Korean mystery about a missing teen and the town's appalling indifference about her fate

The Villagers **1/2 (out of 5) I’ve enjoyed a slew of Ma Dong-seok’s contributions to Korean action flicks. The rotund, open-faced actor usually plays sidekicks and minor players – often adding some comic relief. Most of his 14 awards and nominations, to date, have been for supporting actor gigs. This time he’s the action star. His character, Yeok Gi-cheol, is a former MMA champion who had aged into coaching. His integrity gets him banished when he confronts the sport’s honchos about their corruption. Fortunately – or so it first seems – an admirer gets him a job in the village of the title, teaching phys ed and serving as assistant dean at a high school.

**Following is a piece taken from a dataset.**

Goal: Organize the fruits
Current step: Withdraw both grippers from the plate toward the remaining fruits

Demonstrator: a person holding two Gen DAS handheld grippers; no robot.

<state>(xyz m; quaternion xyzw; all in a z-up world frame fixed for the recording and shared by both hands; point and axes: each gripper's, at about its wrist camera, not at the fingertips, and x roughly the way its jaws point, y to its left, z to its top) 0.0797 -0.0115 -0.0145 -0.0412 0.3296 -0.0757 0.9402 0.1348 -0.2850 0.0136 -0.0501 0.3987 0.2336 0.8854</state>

The latter title merely sticks him with the thankless task of collecting overdue tuition from the students and their families. Because he looks like an overweight, middle-aged simpleton, he gets less respect than Rodney Dangerfield. The main drama comes from the ignored efforts of a student, Yoo-jin (Kim Sae-ron) to get the school and cops to investigate the disappearance of her best friend. Despite being only 15, the missing girl had been working at a night club that catered to very adult tastes, raising many possible explanations about her fate. She was not the sort of unhappy teen who runs away that the authorities want to presume.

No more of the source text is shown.